His name is Thomas J. DeMartino and he was a Southie boy back in the ’70s. During dark times for the city of Boston, the 11-year-old DeMartino was allowed to roam free on the streets. “My father was a drunk and my mother had to let me go out of the house sooner or later,” he explains. “So I would make my way out of South Boston, downtown, where the lights were bright and everything stayed open late at night ... I was sick of going to bed, tired of going to bed, eight o’clock, nine o’clock ... screw that. I went downtown and I realized there was poison, and danger, and mayhem on the streets during that time and in that area,” he says. “If I got into a situation where I had to run, I’d run into this place called the Boston Christian Youth Organization, and they’d be open ’til 11 o’clock and in there they would have a place where you could work out, a place where you could read books, and they’d have a place in there for a gentleman to play chess.”

That’s how it started. But as a teenager, DeMartino started to lose interest in the game. “Basketball was the thing, and when I was telling people, ‘Yeah, I’m playing chess,’ they would say, ‘Well you’re gay; you’re queer. You’re playing chess? There’s something wrong with you.’ And I’d go, ‘Yeah, you’re right, I ain’t playing no more.’” So he quit the game. But just as his interest in chess was waning, the American chess hero Bobby Fischer captured the World Championship from Boris Spassky and the USSR. “And now it belonged to America!” DeMartino exclaims, “And I say, ‘Well I play that game! I know that game!’ So I went back.”

After playing competitively for a few years, he was “dragged” into the military and served in Afghanistan and Kuwait. “You know how life is, it just takes you away from the thing you like a lot,” he says. But when he returned, he found himself at those very tables on Mass. Ave., playing chess.

Today the game he has been watching comes to an end, and the older man is ushered away by his daughter. She had appeared during the game: when she walked over and tapped her father on the shoulder, he looked up at her as if he didn’t know her and turned back to the game. But now the chess is done, so life can resume.

The kid is Thornton M. Tice, a student at Le Cordon Bleu College of Culinary Arts, on the other end of Cambridge, who comes to Harvard Square for the chess. Lately, he has been revisiting the game he started playing when he was five years old. “My dad taught me how to play. And most recently, I’ve just been playing my older brother a lot, and he’s good. So whenever I lose, it’s a lesson.” Tice has been getting much better, DeMartino informs me. “He’s an aspiring expert for as young as he is and the amount of time he’s been playing. So this guy’s really, really good.”

DeMartino often reprimands the young man for not taking enough time with his moves, but Tice seems to like moving fast. He rarely pauses to think after his opponent has moved. DeMartino explains that this is because Tice plays both sides of the board: he figures out the best move for the other side to make, and then prepares his own best move in anticipation—all while his opponent’s clock ticks on.

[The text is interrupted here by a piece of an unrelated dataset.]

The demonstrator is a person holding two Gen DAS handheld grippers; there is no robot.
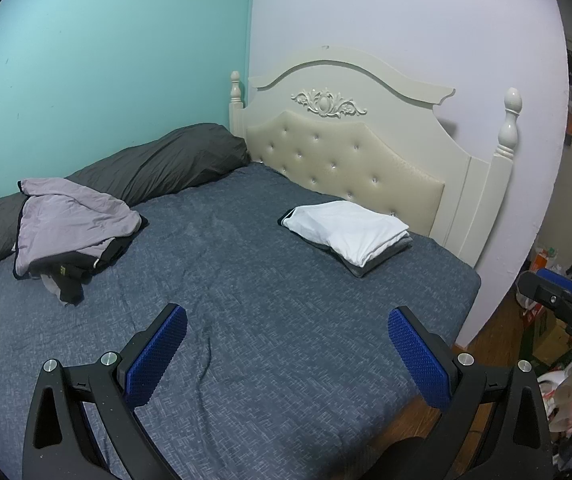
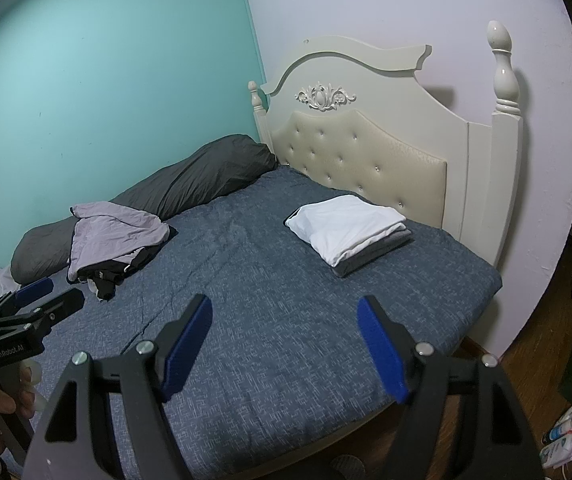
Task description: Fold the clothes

Tice and DeMartino play a game, which Tice wins on the clock: DeMartino had a better position on the board but he ran out of time. When Tice plays, he seems relaxed and willing to make friendly conversation. “I’m getting my tempo back now, right?” DeMartino exclaims. “No,” Tice responds with an easy smile. “Not quite yet.” DeMartino keeps up his psychological game, insisting that Tice is in a bad situation, but the younger man’s confidence is unshaken.

After the game, a high school student leaves his sister and sits down opposite Tice. When he gets up again, Tice’s clock reads 4:54—the newcomer has been defeated in all of six seconds. Tice plays DeMartino once more and then rushes off to East Cambridge, leaving DeMartino alone in front of a dimly lit chess set, waiting for the next competitor.